▸ Task details:
Return every line of the data exactly as it stands.

Dataset content Start Marker

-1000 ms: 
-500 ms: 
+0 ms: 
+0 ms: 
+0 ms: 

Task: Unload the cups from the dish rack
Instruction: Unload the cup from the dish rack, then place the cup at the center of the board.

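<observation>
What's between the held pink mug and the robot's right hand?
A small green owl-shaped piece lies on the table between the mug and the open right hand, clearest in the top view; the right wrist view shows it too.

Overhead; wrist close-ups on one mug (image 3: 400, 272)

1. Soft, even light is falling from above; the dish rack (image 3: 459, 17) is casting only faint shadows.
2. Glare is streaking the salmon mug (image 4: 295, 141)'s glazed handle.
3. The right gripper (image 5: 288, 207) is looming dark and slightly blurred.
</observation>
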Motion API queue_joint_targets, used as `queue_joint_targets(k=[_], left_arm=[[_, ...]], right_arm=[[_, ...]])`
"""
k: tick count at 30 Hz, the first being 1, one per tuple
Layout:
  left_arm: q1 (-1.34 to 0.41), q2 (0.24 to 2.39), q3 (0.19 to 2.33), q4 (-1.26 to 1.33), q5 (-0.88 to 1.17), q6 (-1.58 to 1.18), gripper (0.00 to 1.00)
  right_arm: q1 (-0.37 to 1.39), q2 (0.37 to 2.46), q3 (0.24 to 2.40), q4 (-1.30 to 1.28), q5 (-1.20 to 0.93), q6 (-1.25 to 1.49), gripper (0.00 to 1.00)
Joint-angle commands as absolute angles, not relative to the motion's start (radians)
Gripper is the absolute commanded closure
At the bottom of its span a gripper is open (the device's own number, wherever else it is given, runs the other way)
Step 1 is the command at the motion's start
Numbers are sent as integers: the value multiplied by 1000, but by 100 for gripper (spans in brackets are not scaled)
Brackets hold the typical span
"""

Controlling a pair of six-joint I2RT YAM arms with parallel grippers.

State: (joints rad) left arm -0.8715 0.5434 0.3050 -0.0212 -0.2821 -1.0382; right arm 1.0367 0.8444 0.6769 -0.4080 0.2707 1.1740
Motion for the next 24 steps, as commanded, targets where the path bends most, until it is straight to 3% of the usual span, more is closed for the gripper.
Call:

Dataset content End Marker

▸ Answer to the problem:
-1000 ms: 
-500 ms: 
+0 ms: 
+0 ms: 
+0 ms: 

Task: Unload the cups from the dish rack
Instruction: Unload the cup from the dish rack, then place the cup at the center of the board.

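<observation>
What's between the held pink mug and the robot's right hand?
A small green owl-shaped piece lies on the table between the mug and the open right hand, clearest in the top view; the right wrist view shows it too.

Overhead; wrist close-ups on one mug (image 3: 400, 272)

1. Soft, even light is falling from above; the dish rack (image 3: 459, 17) is casting only faint shadows.
2. Glare is streaking the salmon mug (image 4: 295, 141)'s glazed handle.
3. The right gripper (image 5: 288, 207) is looming dark and slightly blurred.
</observation>
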Motion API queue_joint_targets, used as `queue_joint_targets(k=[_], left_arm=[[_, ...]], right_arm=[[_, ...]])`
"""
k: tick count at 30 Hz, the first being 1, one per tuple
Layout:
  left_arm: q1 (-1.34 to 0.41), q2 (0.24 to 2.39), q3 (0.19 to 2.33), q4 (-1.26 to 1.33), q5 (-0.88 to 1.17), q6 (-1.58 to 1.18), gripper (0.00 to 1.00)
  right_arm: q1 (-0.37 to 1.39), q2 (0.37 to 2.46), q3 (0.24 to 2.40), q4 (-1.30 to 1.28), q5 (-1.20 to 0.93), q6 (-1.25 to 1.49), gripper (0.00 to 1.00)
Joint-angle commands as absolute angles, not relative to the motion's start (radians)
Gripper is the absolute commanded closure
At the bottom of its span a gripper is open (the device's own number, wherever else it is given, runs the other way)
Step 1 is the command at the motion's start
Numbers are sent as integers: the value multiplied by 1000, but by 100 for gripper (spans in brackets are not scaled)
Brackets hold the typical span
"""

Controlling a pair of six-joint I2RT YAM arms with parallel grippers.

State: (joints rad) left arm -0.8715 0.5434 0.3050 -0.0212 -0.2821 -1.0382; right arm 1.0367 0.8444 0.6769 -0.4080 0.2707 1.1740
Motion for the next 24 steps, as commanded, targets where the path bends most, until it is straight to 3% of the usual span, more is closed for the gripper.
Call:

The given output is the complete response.